In praise of Tesco

It is an easy drive to Tesco, Asda, Sainsbury or Waitrose from my home. None of them are easy to reach by train or bus. I think we are well served by our competitive supermarkets – but not by our monopoly public transport.

It was typical of the OFT and the Competition Commission to pick on successful UK businesses for their latest set of press releases, and amusing to see a Judge stand up to the OFT and criticise it for its very New Labour failing of chasing headlines, without proper concern for due process and the impact of its populist remarks.

The Supermarkets stand accused of responding to the government and popular pressure to pay farmers more for the milk they supply. The Competition Commission apparently thinks we are short of quangos in this country, and wants the public to fork out for another one, this time to act as an overseer of all the supplier contracts supermarkets enter into. When will these people learn that we are not short of regulators, and that there is a price to pay for endless layers of supervision?

If the guardians of competition want to do something useful they should look at the exploitation of monopoly, with high costs and high prices, in some of our important services. Why don’t they investigate:

1. The surge in costs at Network Rail after nationalisation, and the high access charges to track
2. The high and rising costs of the postal service
3. The absence of cost effective and reliable train services in many places
4. The poor performance of many rubbish collection services allied to high Council taxes
5. The rising costs and poor performance of some water monopolists over flood control, with rationing when it’s dry weather for a bit.
6. The high charge for a BBC licence allied to its persistent pro bigger government and pro EU bias

If I don’t like one of the local supermarkets I can go to another or to the corner shop. I think they all do a fantastic job with sensible prices, They offer high quality, great choice, flexible hours. Tesco is the market leader currently,because more people choose to shop there than elsewhere. If Tesco ever lost its understanding of what we, the customers want, if it became too expensive or stocked the wrong things, it would lose its position. There is plenty of aggressive competition from others trying to take the first place away from the leader. Tesco’s record at running a profitable, socially accoutnable business is excellent. Its stores participate in their local communities,and the buyers flex the product range as they see customer tastes altering.

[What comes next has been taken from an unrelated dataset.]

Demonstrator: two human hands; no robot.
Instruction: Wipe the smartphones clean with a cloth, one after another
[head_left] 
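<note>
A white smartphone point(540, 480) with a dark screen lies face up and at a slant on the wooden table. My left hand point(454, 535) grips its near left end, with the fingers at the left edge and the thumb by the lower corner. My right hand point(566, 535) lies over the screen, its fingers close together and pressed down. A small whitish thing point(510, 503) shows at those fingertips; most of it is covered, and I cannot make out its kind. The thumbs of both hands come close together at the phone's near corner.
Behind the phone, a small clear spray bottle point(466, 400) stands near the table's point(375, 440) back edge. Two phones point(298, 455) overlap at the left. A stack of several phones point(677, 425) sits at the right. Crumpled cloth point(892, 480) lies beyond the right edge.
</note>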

If I don’t like my rubbish service I still have to use it, and have to pay the bill under threat of prison if I withheld money for poor performance. If I don’t like the local train service, or find it is not convenient, I have to lump it. If I want a different water service I am out of luck. If I don’t want the additives in the water which are standard supply I have to put up with them.

It’s high time the government, the Competition authorities and the regulators got stuck into these real examples of poor service and high price. Meanwhile, the fact that so many of my constituents choose to go to Tesco shows they must be doing something right.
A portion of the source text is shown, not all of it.